__Recorded information__:
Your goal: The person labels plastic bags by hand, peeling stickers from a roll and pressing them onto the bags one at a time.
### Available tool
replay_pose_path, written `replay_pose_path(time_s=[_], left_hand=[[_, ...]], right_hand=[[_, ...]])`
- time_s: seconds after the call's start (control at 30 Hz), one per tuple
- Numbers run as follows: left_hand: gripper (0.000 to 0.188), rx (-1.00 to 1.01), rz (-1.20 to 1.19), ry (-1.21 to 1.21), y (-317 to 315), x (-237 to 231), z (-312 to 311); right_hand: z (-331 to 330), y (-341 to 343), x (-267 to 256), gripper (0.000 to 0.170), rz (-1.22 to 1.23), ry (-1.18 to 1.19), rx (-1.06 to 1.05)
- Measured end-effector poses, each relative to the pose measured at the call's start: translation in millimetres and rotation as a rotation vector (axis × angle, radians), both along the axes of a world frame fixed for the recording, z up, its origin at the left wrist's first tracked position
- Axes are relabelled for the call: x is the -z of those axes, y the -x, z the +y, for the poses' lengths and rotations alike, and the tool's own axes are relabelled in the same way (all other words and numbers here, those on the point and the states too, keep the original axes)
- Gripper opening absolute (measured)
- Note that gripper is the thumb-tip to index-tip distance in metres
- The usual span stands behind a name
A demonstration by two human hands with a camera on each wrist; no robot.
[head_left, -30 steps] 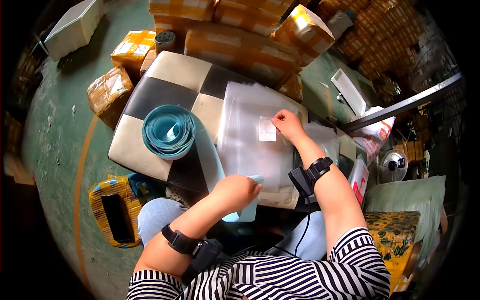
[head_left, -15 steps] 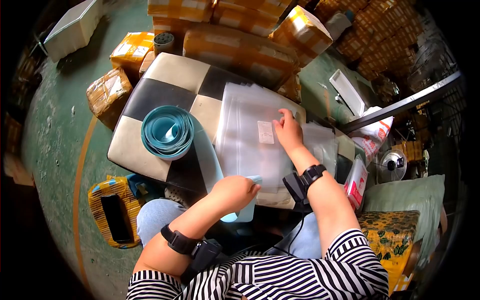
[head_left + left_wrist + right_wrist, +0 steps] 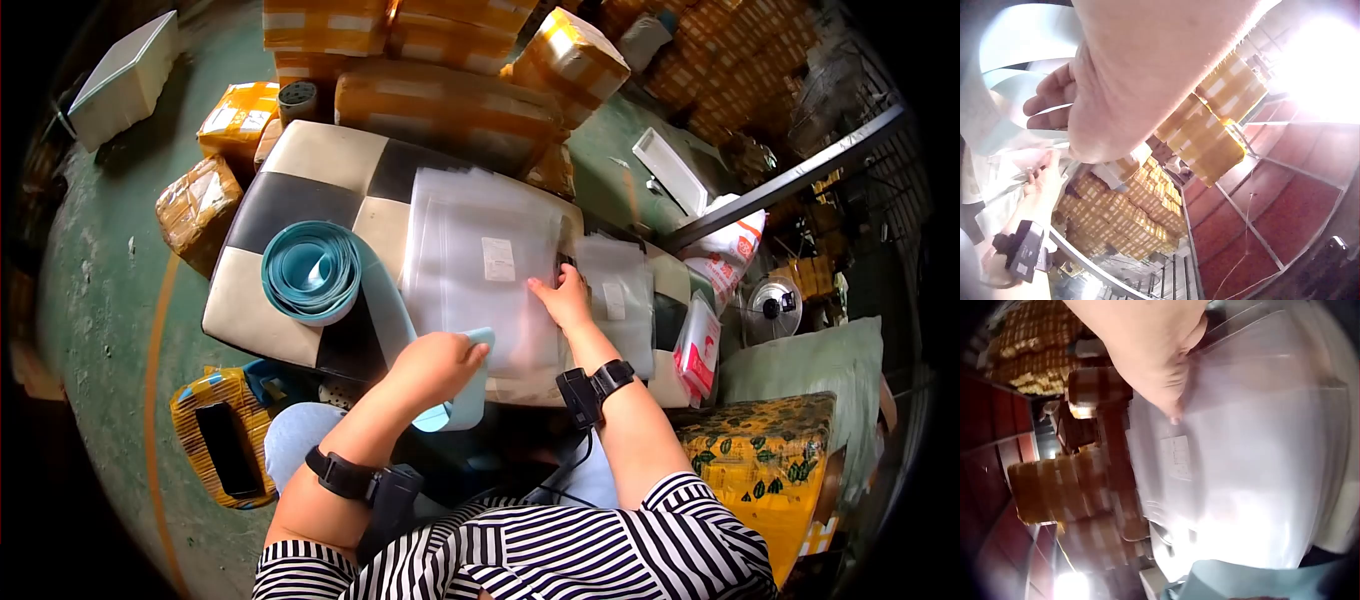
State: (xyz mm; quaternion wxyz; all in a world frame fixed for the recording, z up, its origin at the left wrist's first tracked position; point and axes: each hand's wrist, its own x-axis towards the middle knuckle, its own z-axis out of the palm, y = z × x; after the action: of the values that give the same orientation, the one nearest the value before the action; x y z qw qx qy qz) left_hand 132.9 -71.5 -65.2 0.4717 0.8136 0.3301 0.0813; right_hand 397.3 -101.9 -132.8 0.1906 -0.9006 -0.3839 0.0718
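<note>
In the head view my left hand (image 3: 428, 372) pinches the loose end of a light-blue strip (image 3: 468, 398), which runs back to a coiled roll (image 3: 310, 272) on the checkered padded top. The strip loops beside my palm in the left wrist view. A white printed label (image 3: 498, 259) lies flat on the upper bag of a stack of clear plastic bags (image 3: 450, 300). My right hand (image 3: 570, 302) rests at the stack's right edge, thumb spread on the plastic below the label. In the right wrist view its thumb tip is close to the label (image 3: 1176, 456), while the other fingers are mostly hidden.
Beside the stack lie more clear bags (image 3: 630, 265) with a label (image 3: 614, 300). Taped cartons (image 3: 450, 110) stand behind the padded top (image 3: 320, 155). A red-and-white packet (image 3: 697, 350) sits at its right edge, below a slanted metal bar (image 3: 790, 178). A phone (image 3: 228, 450) lies at lower left.
My right hand has let go of the label's edge, opened its fingers and moved toward me to the bags' right edge. The label stays on the bag. My left hand keeps its hold; the head view has shifted.
</note>
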Motion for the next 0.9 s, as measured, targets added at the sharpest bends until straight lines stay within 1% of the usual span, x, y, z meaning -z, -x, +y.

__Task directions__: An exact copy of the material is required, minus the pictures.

__Exercise solution__:
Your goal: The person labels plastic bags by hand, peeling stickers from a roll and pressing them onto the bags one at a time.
### Available tool
replay_pose_path, written `replay_pose_path(time_s=[_], left_hand=[[_, ...]], right_hand=[[_, ...]])`
- time_s: seconds after the call's start (control at 30 Hz), one per tuple
- Numbers run as follows: left_hand: gripper (0.000 to 0.188), rx (-1.00 to 1.01), rz (-1.20 to 1.19), ry (-1.21 to 1.21), y (-317 to 315), x (-237 to 231), z (-312 to 311); right_hand: z (-331 to 330), y (-341 to 343), x (-267 to 256), gripper (0.000 to 0.170), rz (-1.22 to 1.23), ry (-1.18 to 1.19), rx (-1.06 to 1.05)
- Measured end-effector poses, each relative to the pose measured at the call's start: translation in millimetres and rotation as a rotation vector (axis × angle, radians), both along the axes of a world frame fixed for the recording, z up, its origin at the left wrist's first tracked position
- Axes are relabelled for the call: x is the -z of those axes, y the -x, z the +y, for the poses' lengths and rotations alike, and the tool's own axes are relabelled in the same way (all other words and numbers here, those on the point and the states too, keep the original axes)
- Gripper opening absolute (measured)
- Note that gripper is the thumb-tip to index-tip distance in metres
- The usual span stands behind a name
A demonstration by two human hands with a camera on each wrist; no robot.
[head_left, -30 steps] 
[head_left, -15 steps] 
[head_left + left_wrist + right_wrist, +0 steps] 
State: (xyz mm; quaternion wxyz; all in a world frame fixed for the recording, z up, its origin at the left wrist's first tracked position; point and axes: each hand's wrist, its own x-axis towards the middle knuckle, its own z-axis out of the palm, y = z × x; after the action: of the values that give the same orientation, the one nearest the value before the action; x y z qw qx qy qz) left_hand 132.9 -71.5 -65.2 0.4717 0.8136 0.3301 0.0813; right_hand 397.3 -101.9 -132.8 0.1906 -0.9006 -0.3839 0.0718
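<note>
In the head view my left hand (image 3: 428, 372) pinches the loose end of a light-blue strip (image 3: 468, 398), which runs back to a coiled roll (image 3: 310, 272) on the checkered padded top. The strip loops beside my palm in the left wrist view. A white printed label (image 3: 498, 259) lies flat on the upper bag of a stack of clear plastic bags (image 3: 450, 300). My right hand (image 3: 570, 302) rests at the stack's right edge, thumb spread on the plastic below the label. In the right wrist view its thumb tip is close to the label (image 3: 1176, 456), while the other fingers are mostly hidden.
Beside the stack lie more clear bags (image 3: 630, 265) with a label (image 3: 614, 300). Taped cartons (image 3: 450, 110) stand behind the padded top (image 3: 320, 155). A red-and-white packet (image 3: 697, 350) sits at its right edge, below a slanted metal bar (image 3: 790, 178). A phone (image 3: 228, 450) lies at lower left.
My right hand has let go of the label's edge, opened its fingers and moved toward me to the bags' right edge. The label stays on the bag. My left hand keeps its hold; the head view has shifted.
</note>
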Motion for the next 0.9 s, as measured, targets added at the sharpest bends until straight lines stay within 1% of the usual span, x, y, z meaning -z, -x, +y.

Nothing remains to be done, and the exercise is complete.